● The problem: Word-for-word transcription is needed for all of the entries.

*** Records supplied

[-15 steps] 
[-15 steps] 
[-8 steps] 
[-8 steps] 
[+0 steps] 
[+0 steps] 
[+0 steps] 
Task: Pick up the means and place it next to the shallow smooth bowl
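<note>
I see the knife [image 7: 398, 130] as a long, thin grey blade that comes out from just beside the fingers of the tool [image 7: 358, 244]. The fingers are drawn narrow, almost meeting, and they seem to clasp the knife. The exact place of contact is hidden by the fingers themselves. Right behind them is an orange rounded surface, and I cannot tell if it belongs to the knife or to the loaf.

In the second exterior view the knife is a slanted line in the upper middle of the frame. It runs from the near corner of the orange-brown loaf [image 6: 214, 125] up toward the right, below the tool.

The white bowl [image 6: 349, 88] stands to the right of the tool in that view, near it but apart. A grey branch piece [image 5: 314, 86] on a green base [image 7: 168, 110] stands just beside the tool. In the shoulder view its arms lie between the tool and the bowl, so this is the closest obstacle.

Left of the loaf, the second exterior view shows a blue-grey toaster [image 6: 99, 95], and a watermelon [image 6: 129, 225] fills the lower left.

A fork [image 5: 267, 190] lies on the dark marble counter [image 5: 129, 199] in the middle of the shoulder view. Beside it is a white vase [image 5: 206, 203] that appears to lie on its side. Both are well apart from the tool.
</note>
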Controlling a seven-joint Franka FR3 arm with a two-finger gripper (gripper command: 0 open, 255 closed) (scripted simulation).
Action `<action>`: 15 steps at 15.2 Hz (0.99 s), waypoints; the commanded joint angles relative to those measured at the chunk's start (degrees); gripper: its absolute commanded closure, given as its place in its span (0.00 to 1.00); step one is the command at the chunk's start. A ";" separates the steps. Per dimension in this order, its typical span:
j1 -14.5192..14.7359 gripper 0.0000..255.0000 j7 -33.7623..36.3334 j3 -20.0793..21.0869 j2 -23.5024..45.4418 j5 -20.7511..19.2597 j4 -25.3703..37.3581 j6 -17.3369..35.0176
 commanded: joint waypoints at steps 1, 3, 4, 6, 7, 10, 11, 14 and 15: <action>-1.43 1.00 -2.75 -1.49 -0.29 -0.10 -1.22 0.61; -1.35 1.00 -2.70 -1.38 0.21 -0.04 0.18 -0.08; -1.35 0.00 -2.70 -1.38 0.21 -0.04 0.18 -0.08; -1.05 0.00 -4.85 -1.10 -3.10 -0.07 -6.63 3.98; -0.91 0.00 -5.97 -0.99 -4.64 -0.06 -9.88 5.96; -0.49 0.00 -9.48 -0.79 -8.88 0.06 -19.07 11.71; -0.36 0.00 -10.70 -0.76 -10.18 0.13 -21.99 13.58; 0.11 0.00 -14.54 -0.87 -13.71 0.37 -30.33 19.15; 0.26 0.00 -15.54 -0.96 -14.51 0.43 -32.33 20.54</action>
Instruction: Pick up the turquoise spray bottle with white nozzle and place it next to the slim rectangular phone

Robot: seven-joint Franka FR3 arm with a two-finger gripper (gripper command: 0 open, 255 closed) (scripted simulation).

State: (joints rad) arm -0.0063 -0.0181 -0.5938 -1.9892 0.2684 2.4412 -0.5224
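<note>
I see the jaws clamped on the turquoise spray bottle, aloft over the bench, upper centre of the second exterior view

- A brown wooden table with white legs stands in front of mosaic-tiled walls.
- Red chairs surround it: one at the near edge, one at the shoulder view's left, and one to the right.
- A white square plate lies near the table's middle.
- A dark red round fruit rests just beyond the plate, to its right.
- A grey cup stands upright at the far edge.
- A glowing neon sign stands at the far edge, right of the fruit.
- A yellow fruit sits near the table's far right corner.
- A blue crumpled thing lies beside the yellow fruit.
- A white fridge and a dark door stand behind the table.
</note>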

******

● Expected answer:
[-15 steps] 
[-15 steps] 
[-8 steps] 
[-8 steps] 
[+0 steps] 
[+0 steps] 
[+0 steps] 
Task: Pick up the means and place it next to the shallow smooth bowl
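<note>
I see the knife [image 7: 398, 130] as a long, thin grey blade that comes out from just beside the fingers of the tool [image 7: 358, 244]. The fingers are drawn narrow, almost meeting, and they seem to clasp the knife. The exact place of contact is hidden by the fingers themselves. Right behind them is an orange rounded surface, and I cannot tell if it belongs to the knife or to the loaf.

In the second exterior view the knife is a slanted line in the upper middle of the frame. It runs from the near corner of the orange-brown loaf [image 6: 214, 125] up toward the right, below the tool.

The white bowl [image 6: 349, 88] stands to the right of the tool in that view, near it but apart. A grey branch piece [image 5: 314, 86] on a green base [image 7: 168, 110] stands just beside the tool. In the shoulder view its arms lie between the tool and the bowl, so this is the closest obstacle.

Left of the loaf, the second exterior view shows a blue-grey toaster [image 6: 99, 95], and a watermelon [image 6: 129, 225] fills the lower left.

A fork [image 5: 267, 190] lies on the dark marble counter [image 5: 129, 199] in the middle of the shoulder view. Beside it is a white vase [image 5: 206, 203] that appears to lie on its side. Both are well apart from the tool.
</note>
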Controlling a seven-joint Franka FR3 arm with a two-finger gripper (gripper command: 0 open, 255 closed) (scripted simulation).
Action `<action>`: 15 steps at 15.2 Hz (0.99 s), waypoints; the commanded joint angles relative to those measured at the chunk's start (degrees); gripper: its absolute commanded closure, given as its place in its span (0.00 to 1.00); step one is the command at the chunk's start. A ";" separates the steps. Per dimension in this order, its typical span:
j1 -14.5192..14.7359 gripper 0.0000..255.0000 j7 -33.7623..36.3334 j3 -20.0793..21.0869 j2 -23.5024..45.4418 j5 -20.7511..19.2597 j4 -25.3703..37.3581 j6 -17.3369..35.0176
 commanded: joint waypoints at steps 1, 3, 4, 6, 7, 10, 11, 14 and 15: <action>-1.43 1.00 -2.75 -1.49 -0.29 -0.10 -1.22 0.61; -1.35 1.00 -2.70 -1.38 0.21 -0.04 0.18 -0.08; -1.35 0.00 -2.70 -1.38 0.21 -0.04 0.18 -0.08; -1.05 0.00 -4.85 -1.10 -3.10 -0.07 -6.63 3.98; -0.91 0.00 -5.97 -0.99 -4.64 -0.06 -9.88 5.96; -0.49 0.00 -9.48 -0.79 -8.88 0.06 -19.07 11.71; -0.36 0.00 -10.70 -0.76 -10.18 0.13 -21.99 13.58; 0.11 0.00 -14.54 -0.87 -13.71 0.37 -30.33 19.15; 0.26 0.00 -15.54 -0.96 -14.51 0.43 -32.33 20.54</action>
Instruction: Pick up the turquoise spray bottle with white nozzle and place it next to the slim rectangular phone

Robot: seven-joint Franka FR3 arm with a two-finger gripper (gripper command: 0 open, 255 closed) (scripted simulation).

State: (joints rad) arm -0.0063 -0.0181 -0.5938 -1.9892 0.2684 2.4412 -0.5224
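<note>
I see the jaws clamped on the turquoise spray bottle, aloft over the bench, upper centre of the second exterior view

- A brown wooden table with white legs stands in front of mosaic-tiled walls.
- Red chairs surround it: one at the near edge, one at the shoulder view's left, and one to the right.
- A white square plate lies near the table's middle.
- A dark red round fruit rests just beyond the plate, to its right.
- A grey cup stands upright at the far edge.
- A glowing neon sign stands at the far edge, right of the fruit.
- A yellow fruit sits near the table's far right corner.
- A blue crumpled thing lies beside the yellow fruit.
- A white fridge and a dark door stand behind the table.
</note>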

This finishes the answer to the exercise.